More than 4,200 surveys were completed during a June 10 outreach effort in Bell, Boyle Heights, Commerce, Maywood, East Los Angeles, Huntington Park and Vernon, all within the 1.7 mile radius targeted as having the highest potential for lead exposure and contamination.

DTSC released its cleanup plan last week, saying about 2,500 properties with the most contaminated soil will be targeted in the cleanup effort that will take two years.

According to the department, the cleanup effort will be conducted at properties within 1.7 miles of the plant, prioritizing:

—homes with soil lead concentrations of 400 parts per million or higher;

—residential properties with the overall lead concentration is less that 400 parts per million, but where any individual soil sampling was determined to have a concentration of 1,000 ppm or higher;

—daycare and child care centers with soil lead concentrations of 80 ppm or higher that have not yet been cleaned; and

—all parks and schools in need of cleaning.

Additional properties could be cleaned if funding is available, officials said.

Solis and county Public Health officials called the DTSC’s cleanup plan ineffective, saying it will not identify all the properties in need of expedited cleanup. They accused the state agency of ignoring recommendations from the county and residents.

They also contend the cleanup plan for the interior of homes doesn’t offer assurances that the homes will be safe to occupy, since lead can still be tracked in from the outside.

DTSC officials insisted, however, that the cleanup plan shows the agency’s “strong commitment to protecting the health of those who live in these communities.”

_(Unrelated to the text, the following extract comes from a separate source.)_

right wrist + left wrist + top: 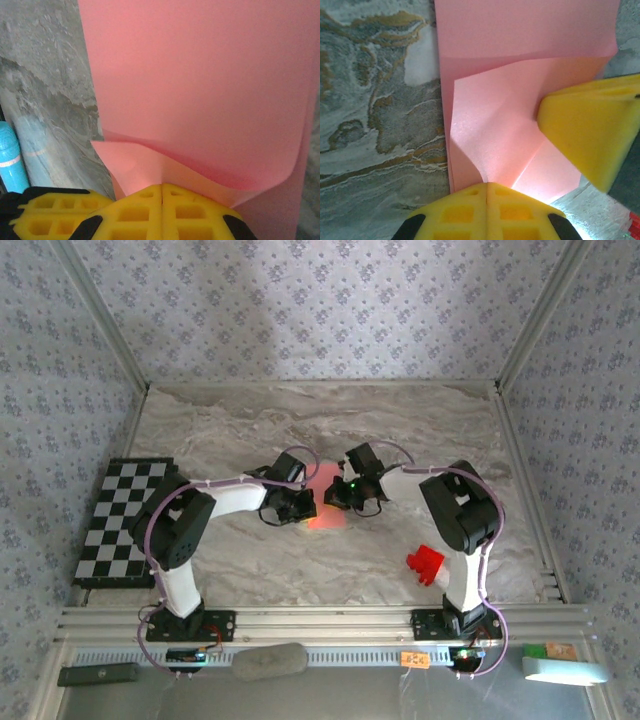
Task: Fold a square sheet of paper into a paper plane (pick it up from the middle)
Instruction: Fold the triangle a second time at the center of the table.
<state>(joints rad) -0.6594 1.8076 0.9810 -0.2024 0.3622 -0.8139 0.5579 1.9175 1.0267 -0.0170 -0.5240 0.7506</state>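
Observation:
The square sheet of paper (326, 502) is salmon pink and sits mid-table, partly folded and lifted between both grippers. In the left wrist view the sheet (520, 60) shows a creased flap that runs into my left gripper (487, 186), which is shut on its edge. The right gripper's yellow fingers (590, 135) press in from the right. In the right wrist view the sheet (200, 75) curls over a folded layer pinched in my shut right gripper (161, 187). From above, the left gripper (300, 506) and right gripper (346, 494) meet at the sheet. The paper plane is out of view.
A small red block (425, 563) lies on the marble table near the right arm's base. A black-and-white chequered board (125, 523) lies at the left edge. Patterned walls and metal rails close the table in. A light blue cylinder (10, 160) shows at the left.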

“This cleanup plan is the result of more than a year of effort and community input,” said Mohsen Nazemi, deputy director for DTSC’s Brownfields and Environmental Restoration Program. “We held three public meetings to solicit comments and had an extended comment period. We received about 1,000 public comments, which we carefully reviewed and considered in the final document.

“In response to the public comments we received, DTSC adjusted the prioritization process to streamline it in a manner that continues to protect the health of residents at properties with the highest levels of lead in soil and the greatest risk of exposure to that lead,” Nazemi said.

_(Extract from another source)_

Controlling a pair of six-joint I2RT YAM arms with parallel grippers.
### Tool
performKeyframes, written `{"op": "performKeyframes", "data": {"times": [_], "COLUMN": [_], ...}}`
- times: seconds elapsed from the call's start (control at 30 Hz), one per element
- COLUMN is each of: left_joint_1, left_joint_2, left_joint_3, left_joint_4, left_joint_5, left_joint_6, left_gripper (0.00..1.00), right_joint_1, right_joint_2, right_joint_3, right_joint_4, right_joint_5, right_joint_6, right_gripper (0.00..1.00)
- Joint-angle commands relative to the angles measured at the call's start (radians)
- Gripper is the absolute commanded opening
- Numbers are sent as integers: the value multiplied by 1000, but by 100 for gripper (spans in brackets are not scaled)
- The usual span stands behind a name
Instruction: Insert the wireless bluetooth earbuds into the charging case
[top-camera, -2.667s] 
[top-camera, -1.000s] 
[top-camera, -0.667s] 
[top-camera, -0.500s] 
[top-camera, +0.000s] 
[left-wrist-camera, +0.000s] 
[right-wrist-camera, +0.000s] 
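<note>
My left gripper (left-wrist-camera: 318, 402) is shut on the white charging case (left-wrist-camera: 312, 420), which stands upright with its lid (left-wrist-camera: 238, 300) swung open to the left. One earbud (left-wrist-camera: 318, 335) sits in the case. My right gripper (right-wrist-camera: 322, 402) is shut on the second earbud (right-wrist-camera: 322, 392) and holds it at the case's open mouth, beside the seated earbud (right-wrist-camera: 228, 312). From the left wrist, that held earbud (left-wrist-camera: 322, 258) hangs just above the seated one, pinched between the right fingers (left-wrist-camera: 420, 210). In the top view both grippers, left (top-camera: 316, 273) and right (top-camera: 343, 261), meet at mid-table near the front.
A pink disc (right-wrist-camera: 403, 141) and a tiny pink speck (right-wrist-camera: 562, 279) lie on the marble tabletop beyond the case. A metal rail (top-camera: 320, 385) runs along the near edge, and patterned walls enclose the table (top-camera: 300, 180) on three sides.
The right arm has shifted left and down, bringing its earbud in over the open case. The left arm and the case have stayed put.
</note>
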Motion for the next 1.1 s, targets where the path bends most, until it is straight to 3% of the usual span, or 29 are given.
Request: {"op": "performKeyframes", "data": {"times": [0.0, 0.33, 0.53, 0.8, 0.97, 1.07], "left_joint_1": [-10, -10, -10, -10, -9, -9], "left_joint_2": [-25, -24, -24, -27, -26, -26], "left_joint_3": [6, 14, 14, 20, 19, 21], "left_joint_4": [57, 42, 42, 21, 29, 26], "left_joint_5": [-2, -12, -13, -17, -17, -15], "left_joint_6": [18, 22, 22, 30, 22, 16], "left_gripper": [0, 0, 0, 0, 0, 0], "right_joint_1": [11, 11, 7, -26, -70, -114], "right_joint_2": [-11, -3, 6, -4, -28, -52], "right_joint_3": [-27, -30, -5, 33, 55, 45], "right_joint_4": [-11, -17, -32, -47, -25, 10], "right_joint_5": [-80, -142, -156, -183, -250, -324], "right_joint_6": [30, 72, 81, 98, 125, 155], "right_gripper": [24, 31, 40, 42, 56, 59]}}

Regarding concerns over the timing of the cleanup, DTSC officials noted that cleanup operations were suspended last summer when concerns by residents and legislators led to a full environmental review, and the preparation of an environmental impact report that has been in the works ever since.

Community and environmental activists point out that the effort to clean up the hazardous waste, which started at least 5 years ago with calls for closing the plant, has dragged on for far too long.

Exposure to even low levels of lead have been proven to cause lifelong consequences to children in the form of learning disabilities and lower IQs, as well as other health issues.

Barbara Ferrer, director of the Los Angeles County Department of Public Health, said the two-year process to clean 2,500 properties “does not reflect the urgent risks that lead contamination poses to the people in these communities.

The Exide plant permanently closed in March 2015. When Exide agreed to close the lead-acid battery recycling plant, it committed to pay $50 million for cleanup of the site and surrounding neighborhoods. Of that amount, $26 million is meant to be set aside for residential cleanup.

Last year, Gov. Jerry Brown signed legislation providing a $176.6 million loan for environmental testing and cleanup work in neighborhoods surrounding the now-shuttered plant, with the testing expected to cover about 10,000 properties.

Environmental and health experts during several public hearings put the cost to fully remediate the toxic dangers at closer to $400 million.

DTSC officials said they ultimately plan to hold Exide and any other parties responsible for the contamination financially liable for the testing and cleanup.

Meanwhile, county officials say they will continue to press for a speedier remediation process.

“This wouldn’t be allowed to happen if this was Aliso Canyon,” said Solis, referring to the natural gas leaks in the more affluent community of Porter Ranch.